**PROBLEM DESCRIPTION**
Copy out again, unchanged, the listing below from the line that has "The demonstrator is" through the line that has "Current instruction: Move".

**PROVIDED MATERIAL**
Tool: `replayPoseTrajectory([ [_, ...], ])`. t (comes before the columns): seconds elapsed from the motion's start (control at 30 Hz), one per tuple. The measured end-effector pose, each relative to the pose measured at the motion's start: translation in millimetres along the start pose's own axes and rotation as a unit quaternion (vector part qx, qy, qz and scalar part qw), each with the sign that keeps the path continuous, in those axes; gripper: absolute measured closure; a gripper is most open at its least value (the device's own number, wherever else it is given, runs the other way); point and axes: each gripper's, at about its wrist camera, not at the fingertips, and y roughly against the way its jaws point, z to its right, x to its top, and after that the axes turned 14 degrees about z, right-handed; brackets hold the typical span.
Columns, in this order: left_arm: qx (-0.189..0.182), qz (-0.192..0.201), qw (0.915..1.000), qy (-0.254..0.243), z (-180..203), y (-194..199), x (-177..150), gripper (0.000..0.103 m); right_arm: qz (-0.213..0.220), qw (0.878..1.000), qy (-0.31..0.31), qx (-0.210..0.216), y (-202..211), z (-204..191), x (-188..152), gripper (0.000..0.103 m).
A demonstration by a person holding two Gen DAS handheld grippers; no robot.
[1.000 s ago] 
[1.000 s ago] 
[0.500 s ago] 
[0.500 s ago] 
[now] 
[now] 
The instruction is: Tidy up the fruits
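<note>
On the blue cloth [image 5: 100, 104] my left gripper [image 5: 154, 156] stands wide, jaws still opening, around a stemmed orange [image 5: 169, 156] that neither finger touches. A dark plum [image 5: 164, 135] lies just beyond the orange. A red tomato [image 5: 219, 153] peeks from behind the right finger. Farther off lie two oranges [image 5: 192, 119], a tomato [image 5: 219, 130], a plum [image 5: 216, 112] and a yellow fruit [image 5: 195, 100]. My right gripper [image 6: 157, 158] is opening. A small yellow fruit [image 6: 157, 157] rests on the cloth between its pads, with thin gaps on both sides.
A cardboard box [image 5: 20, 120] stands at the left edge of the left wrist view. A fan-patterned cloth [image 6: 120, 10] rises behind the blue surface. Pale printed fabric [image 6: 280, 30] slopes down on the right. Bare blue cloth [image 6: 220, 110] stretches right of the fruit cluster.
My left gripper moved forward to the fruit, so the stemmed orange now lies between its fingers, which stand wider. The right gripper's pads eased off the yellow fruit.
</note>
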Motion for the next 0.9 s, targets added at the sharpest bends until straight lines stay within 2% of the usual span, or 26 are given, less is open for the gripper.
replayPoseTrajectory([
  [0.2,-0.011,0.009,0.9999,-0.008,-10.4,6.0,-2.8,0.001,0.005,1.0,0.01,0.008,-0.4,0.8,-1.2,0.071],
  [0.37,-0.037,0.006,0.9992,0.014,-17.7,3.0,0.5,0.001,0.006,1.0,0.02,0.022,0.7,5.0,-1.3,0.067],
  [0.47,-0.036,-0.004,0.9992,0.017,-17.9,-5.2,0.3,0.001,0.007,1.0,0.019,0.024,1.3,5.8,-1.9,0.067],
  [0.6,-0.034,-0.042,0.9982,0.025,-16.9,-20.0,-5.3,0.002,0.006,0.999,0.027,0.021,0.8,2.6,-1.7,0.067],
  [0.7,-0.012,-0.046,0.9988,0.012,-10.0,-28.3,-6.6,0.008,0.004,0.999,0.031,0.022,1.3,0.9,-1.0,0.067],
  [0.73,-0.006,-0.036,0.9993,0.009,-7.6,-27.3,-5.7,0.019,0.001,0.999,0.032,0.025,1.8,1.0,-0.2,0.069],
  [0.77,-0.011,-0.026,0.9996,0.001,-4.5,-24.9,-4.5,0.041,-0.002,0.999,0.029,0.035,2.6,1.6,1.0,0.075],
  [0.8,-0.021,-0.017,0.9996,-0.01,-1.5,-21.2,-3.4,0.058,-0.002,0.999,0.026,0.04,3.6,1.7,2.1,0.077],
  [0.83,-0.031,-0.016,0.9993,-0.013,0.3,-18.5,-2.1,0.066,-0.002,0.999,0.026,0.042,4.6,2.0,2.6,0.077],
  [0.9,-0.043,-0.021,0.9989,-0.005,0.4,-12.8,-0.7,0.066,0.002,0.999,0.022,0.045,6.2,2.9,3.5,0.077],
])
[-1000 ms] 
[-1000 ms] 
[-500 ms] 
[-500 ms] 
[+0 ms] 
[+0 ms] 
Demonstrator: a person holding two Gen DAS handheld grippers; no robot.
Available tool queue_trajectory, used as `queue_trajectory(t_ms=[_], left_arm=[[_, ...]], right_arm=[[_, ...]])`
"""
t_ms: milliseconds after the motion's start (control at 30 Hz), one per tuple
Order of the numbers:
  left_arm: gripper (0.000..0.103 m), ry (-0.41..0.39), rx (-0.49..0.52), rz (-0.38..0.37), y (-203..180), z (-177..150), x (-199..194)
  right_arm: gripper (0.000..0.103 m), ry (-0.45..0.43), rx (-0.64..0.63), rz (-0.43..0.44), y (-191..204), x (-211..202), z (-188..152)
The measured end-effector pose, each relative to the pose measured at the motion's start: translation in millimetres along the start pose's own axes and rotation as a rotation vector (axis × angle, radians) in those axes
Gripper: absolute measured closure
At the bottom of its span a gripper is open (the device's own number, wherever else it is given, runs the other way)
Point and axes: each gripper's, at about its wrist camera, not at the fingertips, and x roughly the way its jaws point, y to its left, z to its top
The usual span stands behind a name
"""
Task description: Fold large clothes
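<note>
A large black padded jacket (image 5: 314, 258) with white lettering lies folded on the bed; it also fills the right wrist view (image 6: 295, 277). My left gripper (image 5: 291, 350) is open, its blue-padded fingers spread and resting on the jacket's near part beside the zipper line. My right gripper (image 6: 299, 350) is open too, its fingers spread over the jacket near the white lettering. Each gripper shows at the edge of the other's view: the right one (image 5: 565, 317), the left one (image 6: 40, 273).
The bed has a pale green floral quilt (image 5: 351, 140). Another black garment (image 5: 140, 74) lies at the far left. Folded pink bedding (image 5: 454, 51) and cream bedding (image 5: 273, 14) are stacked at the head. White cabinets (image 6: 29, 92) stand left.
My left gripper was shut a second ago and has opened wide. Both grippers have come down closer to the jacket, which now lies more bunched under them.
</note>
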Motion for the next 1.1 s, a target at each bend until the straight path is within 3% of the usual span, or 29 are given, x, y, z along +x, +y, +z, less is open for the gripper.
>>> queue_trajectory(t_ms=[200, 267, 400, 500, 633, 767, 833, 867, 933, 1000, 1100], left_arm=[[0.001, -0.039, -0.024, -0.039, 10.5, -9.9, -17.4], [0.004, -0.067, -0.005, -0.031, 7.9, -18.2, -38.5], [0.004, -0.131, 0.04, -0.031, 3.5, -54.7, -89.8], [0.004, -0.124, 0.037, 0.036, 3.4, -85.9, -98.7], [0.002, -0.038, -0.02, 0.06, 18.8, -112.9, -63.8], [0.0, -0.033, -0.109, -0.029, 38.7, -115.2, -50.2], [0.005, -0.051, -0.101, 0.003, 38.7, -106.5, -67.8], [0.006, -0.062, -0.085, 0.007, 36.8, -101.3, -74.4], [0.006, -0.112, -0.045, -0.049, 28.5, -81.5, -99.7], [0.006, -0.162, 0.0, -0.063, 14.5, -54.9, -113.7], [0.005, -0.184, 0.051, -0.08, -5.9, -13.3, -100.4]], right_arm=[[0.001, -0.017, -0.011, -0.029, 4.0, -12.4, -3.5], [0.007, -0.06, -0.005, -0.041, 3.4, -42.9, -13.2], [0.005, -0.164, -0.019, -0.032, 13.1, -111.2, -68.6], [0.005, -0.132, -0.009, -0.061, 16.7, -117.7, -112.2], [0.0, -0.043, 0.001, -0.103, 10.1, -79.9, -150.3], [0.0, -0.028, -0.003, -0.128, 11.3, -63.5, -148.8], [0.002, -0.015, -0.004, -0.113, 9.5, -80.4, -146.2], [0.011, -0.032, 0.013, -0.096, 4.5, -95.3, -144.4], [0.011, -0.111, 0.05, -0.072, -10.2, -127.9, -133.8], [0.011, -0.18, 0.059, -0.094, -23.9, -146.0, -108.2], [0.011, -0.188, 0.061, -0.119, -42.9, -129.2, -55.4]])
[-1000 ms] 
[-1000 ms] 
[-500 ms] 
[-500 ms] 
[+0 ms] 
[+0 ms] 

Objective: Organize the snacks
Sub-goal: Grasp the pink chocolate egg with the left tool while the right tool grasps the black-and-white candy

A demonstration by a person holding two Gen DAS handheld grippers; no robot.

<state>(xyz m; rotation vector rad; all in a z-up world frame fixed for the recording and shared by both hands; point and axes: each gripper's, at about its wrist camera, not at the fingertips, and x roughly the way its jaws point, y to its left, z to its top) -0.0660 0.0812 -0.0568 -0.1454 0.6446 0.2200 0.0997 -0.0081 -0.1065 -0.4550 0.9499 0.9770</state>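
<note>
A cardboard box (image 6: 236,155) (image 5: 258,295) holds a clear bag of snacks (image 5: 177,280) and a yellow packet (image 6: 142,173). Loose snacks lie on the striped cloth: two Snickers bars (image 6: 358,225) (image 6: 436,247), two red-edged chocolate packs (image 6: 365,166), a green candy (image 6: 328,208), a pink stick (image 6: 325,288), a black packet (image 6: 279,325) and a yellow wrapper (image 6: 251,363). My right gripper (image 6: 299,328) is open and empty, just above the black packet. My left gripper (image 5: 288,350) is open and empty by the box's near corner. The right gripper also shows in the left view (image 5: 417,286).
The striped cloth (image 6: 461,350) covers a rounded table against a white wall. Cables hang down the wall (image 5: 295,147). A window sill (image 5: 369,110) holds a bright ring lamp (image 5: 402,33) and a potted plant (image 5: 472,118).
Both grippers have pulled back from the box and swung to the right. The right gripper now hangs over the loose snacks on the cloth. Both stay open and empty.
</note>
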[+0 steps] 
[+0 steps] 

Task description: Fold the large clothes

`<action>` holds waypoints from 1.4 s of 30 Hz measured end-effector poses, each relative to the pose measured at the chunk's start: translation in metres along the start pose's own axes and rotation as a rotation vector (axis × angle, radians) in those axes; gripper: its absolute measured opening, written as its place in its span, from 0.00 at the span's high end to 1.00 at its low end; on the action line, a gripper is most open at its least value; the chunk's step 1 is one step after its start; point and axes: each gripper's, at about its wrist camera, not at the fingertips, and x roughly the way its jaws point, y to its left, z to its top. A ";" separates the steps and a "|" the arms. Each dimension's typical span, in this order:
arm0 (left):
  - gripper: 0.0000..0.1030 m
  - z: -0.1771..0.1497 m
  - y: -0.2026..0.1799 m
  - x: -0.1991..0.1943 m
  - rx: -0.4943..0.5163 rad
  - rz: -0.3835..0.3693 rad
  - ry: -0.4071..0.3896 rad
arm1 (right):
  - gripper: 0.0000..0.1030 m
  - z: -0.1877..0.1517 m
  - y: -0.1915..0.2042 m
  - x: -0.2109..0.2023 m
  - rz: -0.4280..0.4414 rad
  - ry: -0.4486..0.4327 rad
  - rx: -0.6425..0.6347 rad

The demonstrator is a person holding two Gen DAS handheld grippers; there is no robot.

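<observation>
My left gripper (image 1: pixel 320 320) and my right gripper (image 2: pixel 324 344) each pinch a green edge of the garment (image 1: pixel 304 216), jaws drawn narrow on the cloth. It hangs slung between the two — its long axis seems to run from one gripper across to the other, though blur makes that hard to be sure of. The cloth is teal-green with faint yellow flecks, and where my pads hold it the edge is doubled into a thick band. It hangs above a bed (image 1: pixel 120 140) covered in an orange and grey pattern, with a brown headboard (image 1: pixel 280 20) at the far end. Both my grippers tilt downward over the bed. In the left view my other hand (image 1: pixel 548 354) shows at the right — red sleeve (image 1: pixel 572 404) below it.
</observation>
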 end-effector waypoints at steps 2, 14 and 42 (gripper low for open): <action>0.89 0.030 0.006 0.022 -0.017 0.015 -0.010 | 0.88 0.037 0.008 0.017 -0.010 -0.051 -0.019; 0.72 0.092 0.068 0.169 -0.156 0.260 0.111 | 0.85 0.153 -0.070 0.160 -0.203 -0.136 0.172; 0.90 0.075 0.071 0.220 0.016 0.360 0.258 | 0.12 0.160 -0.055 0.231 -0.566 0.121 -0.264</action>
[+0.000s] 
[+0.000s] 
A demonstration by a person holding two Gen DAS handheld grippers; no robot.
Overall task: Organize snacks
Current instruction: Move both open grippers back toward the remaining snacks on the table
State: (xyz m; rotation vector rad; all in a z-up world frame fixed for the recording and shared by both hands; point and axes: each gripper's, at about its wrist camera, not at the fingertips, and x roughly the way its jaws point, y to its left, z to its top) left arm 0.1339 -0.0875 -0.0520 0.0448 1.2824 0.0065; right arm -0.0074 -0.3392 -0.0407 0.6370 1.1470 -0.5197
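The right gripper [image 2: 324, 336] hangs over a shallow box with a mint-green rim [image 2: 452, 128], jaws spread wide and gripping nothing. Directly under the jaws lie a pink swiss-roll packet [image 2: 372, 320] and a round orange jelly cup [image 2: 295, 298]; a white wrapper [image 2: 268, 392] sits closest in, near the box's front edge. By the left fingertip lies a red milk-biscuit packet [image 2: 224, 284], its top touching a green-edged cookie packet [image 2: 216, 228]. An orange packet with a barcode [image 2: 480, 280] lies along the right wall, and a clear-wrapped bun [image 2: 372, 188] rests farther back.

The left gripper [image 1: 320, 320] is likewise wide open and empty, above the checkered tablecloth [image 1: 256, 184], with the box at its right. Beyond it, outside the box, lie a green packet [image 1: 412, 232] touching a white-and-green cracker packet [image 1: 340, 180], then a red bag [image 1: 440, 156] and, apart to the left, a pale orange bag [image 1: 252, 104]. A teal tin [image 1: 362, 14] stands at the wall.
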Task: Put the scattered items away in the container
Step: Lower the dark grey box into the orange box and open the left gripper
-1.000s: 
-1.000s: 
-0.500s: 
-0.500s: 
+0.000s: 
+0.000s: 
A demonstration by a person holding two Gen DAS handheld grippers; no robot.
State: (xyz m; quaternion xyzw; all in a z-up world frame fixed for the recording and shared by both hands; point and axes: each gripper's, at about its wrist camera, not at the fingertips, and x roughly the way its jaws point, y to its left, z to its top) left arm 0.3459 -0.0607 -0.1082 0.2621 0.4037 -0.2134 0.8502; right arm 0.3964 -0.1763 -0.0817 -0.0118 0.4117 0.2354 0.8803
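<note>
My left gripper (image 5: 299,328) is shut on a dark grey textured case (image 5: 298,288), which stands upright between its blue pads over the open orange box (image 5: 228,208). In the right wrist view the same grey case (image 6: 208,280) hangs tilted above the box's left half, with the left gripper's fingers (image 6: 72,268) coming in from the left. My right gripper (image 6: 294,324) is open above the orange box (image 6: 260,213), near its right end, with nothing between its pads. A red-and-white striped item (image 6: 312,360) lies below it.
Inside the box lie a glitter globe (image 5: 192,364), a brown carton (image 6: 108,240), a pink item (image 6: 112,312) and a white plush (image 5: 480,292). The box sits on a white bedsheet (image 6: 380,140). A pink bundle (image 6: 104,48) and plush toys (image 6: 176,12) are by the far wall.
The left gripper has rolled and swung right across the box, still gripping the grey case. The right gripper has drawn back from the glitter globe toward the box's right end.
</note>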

**FINAL ANSWER**
The demonstrator is a person holding two Gen DAS handheld grippers; there is no robot.

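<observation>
My left gripper (image 1: pixel 320 320) and my right gripper (image 2: pixel 324 344) each pinch a green edge of the garment (image 1: pixel 304 216), jaws drawn narrow on the cloth. It hangs slung between the two — its long axis seems to run from one gripper across to the other, though blur makes that hard to be sure of. The cloth is teal-green with faint yellow flecks, and where my pads hold it the edge is doubled into a thick band. It hangs above a bed (image 1: pixel 120 140) covered in an orange and grey pattern, with a brown headboard (image 1: pixel 280 20) at the far end. Both my grippers tilt downward over the bed. In the left view my other hand (image 1: pixel 548 354) shows at the right — red sleeve (image 1: pixel 572 404) below it.
</observation>
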 end-effector waypoints at steps 2, 14 and 42 (gripper low for open): <action>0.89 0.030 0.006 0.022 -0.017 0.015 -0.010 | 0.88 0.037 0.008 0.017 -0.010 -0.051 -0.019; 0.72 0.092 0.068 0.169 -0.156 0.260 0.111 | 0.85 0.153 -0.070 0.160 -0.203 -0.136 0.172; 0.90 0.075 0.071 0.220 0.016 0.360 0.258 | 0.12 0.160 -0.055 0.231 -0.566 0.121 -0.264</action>
[+0.000s] 
[+0.000s] 
A demonstration by a person holding two Gen DAS handheld grippers; no robot.
Overall task: Organize snacks
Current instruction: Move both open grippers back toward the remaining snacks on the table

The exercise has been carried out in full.